Он скользнул взглядом по инструкции на канистре с гербицидом.
— Тут говорится, что растения увянут через пять дней, и тогда их легко можно удалить.
— Если нам придется ждать с удалением до следующих выходных, то надо бы отстегнуть беднягам пару лишних дней жизни. — Я засмеялся собственной шутке.
— Не смешно.
— Извини.
По правде сказать, я и сам уже не понимал, над чем можно смеяться, а над чем нельзя.
Момент получился слишком неловкий, и я попытался найти выход:
— Да, кстати — кажется, в школе есть еще ребята, которые хотели бы подарить время, если тебе еще нужно.
— Конечно нужно. Как сказал Натаниэль Хоторн: «Стремление накопить как можно больше драгоценных мгновений жизни есть основной инстинкт человека».
С таким его деловым подходом легко можно было забыть, что речь идет о нем самом, а не о ком-то другом. Словно конец жизни для него — всего лишь мелкая неприятность.

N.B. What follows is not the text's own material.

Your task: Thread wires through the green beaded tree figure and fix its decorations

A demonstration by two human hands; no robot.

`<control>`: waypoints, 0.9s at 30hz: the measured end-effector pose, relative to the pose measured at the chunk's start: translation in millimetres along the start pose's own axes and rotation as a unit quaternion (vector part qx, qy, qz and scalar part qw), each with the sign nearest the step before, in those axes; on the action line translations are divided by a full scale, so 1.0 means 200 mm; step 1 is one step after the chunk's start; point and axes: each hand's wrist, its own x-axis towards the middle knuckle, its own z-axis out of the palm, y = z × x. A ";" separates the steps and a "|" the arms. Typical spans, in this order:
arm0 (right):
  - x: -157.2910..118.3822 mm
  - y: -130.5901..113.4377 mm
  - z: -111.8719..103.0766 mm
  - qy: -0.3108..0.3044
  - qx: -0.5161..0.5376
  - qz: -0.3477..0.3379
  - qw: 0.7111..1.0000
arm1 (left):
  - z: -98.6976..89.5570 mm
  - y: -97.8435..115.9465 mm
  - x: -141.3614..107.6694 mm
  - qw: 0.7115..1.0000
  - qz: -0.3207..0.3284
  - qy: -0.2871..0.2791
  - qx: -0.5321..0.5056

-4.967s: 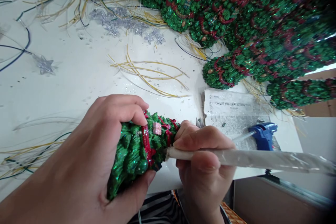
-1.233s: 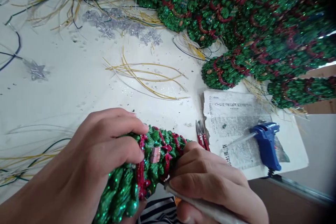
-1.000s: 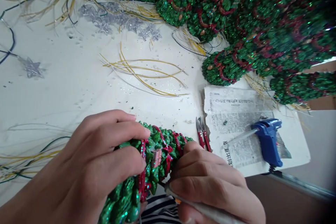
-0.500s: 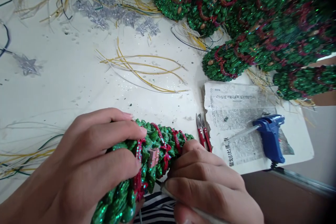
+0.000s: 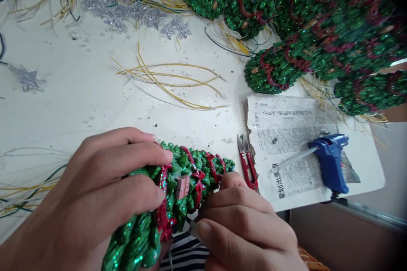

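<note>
A small green glitter Christmas tree (image 5: 179, 203) lies tilted in front of me, its narrow end pointing right. It bears red garlands, red bows and a pinkish gift box. My left hand (image 5: 117, 182) is closed over its wide part, with two fingers resting on the upper side. Close to the narrow end, my right hand (image 5: 244, 224) is closed on a slim pointed tool (image 5: 192, 225), and its curled fingers touch the tree. The tool's dark tip meets the lower side of the tree. Most of the tool is hidden by the fingers, so I cannot tell its exact kind.
Red-handled thread snips (image 5: 247, 163) lie beside a newspaper sheet (image 5: 270, 135) holding a blue glue gun (image 5: 330, 161). Yellow wires (image 5: 171, 74) cross mid-table. Clear stars (image 5: 152, 19) lie behind, and several finished trees (image 5: 270, 70) crowd the back right.
The tree and both hands have shifted slightly left in view. The tool's handle, seen below my right hand earlier, is now mostly hidden. Both grips are unchanged.
</note>
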 end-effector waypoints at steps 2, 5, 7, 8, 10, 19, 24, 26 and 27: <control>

— Тебя это никогда... э... не пугает? — осмелился я.
Он ответил не сразу.
— Меня многое пугает, — проговорил он наконец. Затем взглянул на неоконченный могильный памятник, торчащий посреди обреченной растительности. — М-да, похоже, придется все начать сначала.
Перед уходом я остановился у комнаты Кирстен. Сестра Гуннара сидела за письменным столом и делала уроки. Должно быть, она из тех прилежных учеников, которые делают домашку в субботу. Я постучал, хотя дверь была открыта. Что поделаешь, врожденный инстинкт: нельзя входить в девичью комнату без приглашения; и даже если тебя пригласили, держись у входа — ну разве что вы с ней в родстве... или ее родителей нет дома.
— Привет, — сказал я. — Что изучаешь?
— Химию.
— Ту, которая между нами? — подмигнул я.
Она заулыбалась. Надо сказать, ее стратегия «ты такой милый, когда смущаешься» — просто находка. Все равно что вручить мне лицензию на слова, которые я в жизни бы не решился сказать девушке, потому что чем больше я смущался, произнося их, тем больше это работало мне на руку.
Я вошел в комнату, и ее хозяйка чуть-чуть развернула стул в мою сторону. Опьяненный успехом своей «химической» реплики, я даже подумывал набраться наглости и усесться на краешек кровати Кирстен... но вовремя сообразил, что на том наша беседа и закончится, поскольку в моей голове поселится только одна-единственная мысль: «О Боже, я сижу на кровати Кирстен Умляут!» — и станет повторяться бессчетные разы, словно гималайские мантры моей сестренки. Чего доброго, возьму и залевитирую. Кирстен кондрашка хватит.